AIM OF THE EXERCISE: Give back an exact copy of the lines in the records below, from the line that has "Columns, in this" through the line that has "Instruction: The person", and nothing besides.

DATA RECORDS section start

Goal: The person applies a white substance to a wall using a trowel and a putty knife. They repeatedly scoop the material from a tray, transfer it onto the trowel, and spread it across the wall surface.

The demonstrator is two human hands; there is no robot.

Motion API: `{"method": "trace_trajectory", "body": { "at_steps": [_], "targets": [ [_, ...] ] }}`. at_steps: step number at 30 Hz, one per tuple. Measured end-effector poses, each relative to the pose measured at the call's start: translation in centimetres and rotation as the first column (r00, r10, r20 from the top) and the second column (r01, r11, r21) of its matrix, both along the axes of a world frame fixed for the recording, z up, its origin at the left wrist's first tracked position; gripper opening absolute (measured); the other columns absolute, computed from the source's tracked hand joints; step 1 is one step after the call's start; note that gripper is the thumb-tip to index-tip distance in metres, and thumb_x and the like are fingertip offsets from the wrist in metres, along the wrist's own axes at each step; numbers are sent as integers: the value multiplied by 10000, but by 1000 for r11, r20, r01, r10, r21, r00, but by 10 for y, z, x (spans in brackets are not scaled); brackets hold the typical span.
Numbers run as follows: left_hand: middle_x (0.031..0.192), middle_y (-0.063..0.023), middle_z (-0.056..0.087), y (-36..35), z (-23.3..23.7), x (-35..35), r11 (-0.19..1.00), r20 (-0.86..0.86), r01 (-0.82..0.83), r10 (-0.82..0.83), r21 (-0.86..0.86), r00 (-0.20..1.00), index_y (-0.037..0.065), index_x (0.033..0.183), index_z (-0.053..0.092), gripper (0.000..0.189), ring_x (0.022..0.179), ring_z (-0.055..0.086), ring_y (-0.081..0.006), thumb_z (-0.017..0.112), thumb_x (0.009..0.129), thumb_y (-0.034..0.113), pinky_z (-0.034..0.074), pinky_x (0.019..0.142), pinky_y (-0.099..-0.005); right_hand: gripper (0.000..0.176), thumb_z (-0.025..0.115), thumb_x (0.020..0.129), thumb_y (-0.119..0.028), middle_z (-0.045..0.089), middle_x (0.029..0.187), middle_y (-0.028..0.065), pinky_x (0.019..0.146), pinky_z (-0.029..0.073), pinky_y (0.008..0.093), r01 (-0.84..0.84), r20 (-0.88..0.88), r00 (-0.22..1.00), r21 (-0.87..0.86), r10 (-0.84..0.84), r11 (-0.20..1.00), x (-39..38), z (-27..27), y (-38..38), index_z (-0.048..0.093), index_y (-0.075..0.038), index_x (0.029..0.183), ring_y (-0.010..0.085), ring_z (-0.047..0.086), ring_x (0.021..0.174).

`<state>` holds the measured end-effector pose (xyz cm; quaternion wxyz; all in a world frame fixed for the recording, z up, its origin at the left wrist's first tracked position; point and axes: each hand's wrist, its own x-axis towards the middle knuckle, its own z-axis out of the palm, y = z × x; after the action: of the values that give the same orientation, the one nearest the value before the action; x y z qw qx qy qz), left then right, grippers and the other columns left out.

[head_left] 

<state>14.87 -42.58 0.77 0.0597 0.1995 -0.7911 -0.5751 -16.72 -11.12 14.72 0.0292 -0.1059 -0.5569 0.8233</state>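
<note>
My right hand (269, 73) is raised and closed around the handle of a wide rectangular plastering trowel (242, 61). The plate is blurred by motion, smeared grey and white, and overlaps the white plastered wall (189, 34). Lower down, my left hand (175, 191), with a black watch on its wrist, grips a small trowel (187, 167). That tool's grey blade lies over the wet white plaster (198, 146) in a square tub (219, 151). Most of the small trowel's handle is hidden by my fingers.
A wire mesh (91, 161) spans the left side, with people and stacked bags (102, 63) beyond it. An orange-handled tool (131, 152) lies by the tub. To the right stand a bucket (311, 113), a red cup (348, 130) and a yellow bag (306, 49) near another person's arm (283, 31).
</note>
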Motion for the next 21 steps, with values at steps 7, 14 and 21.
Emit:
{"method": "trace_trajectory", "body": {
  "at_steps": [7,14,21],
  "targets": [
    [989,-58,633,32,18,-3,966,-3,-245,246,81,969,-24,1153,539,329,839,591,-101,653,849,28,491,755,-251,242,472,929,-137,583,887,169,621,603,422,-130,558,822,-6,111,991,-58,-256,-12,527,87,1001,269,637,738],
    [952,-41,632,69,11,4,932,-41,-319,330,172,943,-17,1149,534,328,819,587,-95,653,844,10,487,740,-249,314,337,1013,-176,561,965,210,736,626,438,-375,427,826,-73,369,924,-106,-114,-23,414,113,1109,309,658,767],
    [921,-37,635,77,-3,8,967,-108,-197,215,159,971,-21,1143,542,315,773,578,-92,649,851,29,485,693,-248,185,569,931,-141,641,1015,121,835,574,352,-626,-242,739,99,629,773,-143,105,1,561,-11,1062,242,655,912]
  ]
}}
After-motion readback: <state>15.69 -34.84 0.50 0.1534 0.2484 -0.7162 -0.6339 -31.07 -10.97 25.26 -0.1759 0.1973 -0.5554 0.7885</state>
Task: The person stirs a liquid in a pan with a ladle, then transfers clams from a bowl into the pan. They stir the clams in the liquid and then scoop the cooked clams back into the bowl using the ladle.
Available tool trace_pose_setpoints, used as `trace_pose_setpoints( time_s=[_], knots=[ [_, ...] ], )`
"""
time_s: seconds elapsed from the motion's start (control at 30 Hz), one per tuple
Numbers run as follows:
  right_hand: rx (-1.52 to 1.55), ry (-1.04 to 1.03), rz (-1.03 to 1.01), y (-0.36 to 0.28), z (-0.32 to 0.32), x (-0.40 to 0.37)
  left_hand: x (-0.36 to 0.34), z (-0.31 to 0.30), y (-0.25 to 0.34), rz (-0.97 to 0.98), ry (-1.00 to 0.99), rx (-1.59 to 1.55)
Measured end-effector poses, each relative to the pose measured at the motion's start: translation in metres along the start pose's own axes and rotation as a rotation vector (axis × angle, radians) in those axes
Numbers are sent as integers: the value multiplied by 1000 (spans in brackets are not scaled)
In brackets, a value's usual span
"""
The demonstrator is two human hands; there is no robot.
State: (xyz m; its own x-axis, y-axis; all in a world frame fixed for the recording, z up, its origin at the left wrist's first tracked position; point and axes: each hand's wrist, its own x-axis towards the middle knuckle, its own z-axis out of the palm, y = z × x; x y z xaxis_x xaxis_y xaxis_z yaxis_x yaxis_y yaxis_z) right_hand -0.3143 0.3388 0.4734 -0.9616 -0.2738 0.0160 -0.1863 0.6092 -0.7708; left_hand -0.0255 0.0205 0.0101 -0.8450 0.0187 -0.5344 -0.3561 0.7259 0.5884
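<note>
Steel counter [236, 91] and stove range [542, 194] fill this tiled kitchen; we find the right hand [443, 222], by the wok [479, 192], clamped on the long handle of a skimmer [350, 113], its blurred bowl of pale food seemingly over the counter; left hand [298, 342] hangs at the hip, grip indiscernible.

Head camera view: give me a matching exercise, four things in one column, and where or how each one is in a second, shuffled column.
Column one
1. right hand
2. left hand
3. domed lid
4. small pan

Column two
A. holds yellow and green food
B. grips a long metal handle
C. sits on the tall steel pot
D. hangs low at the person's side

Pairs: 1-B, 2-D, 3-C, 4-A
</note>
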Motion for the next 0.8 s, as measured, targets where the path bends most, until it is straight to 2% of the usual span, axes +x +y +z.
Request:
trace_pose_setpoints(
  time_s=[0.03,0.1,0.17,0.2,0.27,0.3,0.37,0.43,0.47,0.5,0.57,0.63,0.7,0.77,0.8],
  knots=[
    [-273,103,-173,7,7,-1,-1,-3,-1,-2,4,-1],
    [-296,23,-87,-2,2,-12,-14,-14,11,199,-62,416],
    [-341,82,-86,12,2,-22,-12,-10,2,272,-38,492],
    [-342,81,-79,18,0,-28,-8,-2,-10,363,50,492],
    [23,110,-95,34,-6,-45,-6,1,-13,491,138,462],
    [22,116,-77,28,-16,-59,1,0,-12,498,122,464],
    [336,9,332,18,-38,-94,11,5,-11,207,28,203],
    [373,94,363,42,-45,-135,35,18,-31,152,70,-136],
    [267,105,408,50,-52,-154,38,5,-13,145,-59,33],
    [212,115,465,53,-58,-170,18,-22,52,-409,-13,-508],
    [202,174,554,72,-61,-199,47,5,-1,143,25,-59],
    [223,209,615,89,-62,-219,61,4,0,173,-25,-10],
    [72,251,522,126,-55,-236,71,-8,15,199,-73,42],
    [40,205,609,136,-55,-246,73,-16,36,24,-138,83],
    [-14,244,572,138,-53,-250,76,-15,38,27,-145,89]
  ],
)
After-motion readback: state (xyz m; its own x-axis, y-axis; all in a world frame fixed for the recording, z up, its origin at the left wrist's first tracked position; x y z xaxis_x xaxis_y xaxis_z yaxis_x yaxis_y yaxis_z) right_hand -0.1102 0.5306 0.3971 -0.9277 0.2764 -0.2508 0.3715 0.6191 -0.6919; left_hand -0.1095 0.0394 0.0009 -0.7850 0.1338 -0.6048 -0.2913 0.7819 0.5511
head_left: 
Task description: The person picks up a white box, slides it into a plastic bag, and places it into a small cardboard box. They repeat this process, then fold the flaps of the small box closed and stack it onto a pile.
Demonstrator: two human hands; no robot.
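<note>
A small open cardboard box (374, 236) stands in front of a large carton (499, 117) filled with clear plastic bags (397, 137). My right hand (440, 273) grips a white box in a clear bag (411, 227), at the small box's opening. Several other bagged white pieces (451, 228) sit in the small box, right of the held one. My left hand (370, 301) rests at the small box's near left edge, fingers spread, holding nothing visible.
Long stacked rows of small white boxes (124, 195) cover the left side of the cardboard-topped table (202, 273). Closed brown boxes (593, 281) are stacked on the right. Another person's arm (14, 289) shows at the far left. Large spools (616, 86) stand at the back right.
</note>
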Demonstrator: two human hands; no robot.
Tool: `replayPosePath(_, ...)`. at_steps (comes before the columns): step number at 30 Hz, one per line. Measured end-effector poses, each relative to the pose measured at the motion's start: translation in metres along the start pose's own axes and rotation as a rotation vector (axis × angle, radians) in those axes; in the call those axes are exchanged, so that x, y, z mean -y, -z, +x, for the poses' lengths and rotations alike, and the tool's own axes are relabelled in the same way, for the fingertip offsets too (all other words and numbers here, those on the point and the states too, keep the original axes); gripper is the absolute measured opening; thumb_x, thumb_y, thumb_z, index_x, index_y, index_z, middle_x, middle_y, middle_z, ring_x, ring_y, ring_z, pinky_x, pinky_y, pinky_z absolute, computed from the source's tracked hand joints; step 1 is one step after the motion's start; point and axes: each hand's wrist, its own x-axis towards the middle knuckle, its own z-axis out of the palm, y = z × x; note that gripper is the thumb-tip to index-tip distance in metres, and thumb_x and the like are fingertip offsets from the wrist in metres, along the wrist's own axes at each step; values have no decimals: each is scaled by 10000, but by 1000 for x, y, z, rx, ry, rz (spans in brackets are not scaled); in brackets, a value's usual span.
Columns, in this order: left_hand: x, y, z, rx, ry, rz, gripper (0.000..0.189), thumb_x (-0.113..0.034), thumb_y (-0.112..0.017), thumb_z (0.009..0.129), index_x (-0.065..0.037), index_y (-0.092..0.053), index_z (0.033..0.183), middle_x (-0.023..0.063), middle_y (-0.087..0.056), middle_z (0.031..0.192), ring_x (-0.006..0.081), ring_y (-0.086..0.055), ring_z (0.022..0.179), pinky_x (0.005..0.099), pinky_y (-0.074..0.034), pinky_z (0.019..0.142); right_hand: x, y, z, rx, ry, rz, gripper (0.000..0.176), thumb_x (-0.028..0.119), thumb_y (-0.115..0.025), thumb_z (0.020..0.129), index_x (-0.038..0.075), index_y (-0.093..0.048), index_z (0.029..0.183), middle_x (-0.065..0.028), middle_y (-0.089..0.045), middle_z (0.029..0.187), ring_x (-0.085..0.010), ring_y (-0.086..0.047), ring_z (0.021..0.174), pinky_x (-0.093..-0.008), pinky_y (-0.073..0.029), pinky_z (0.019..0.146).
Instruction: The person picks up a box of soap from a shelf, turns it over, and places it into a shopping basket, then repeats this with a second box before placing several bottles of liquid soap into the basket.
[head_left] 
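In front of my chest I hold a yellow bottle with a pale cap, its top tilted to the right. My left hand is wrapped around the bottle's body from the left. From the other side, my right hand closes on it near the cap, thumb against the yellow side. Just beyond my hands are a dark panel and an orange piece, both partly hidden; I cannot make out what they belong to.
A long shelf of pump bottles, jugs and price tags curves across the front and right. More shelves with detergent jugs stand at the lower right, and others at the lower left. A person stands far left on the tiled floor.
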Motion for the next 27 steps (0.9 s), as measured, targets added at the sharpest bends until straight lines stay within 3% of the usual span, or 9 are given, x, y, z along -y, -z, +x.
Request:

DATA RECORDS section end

TASK RESULT:
Columns, in this order: left_hand: x, y, z, rx, ry, rz, gripper (0.000..0.189), thumb_x (-0.113..0.034), thumb_y (-0.112..0.017), thumb_z (0.009..0.129), index_x (-0.065..0.037), index_y (-0.092..0.053), index_z (0.033..0.183), middle_x (-0.023..0.063), middle_y (-0.087..0.056), middle_z (0.031..0.192), ring_x (-0.006..0.081), ring_y (-0.086..0.055), ring_z (0.022..0.179), pinky_x (0.005..0.099), pinky_y (-0.074..0.034), pinky_z (0.019..0.142); right_hand: x, y, z, rx, ry, rz, gripper (0.000..0.176), thumb_x (-0.028..0.119), thumb_y (-0.115..0.025), thumb_z (0.020..0.129), index_x (-0.038..0.075), index_y (-0.093..0.048), index_z (0.029..0.183), middle_x (-0.065..0.028), middle_y (-0.089..0.045), middle_z (0.029..0.187), ring_x (-0.085..0.010), ring_y (-0.086..0.047), ring_z (0.021..0.174), pinky_x (-0.093..-0.008), pinky_y (-0.073..0.029), pinky_z (0.019..0.146).
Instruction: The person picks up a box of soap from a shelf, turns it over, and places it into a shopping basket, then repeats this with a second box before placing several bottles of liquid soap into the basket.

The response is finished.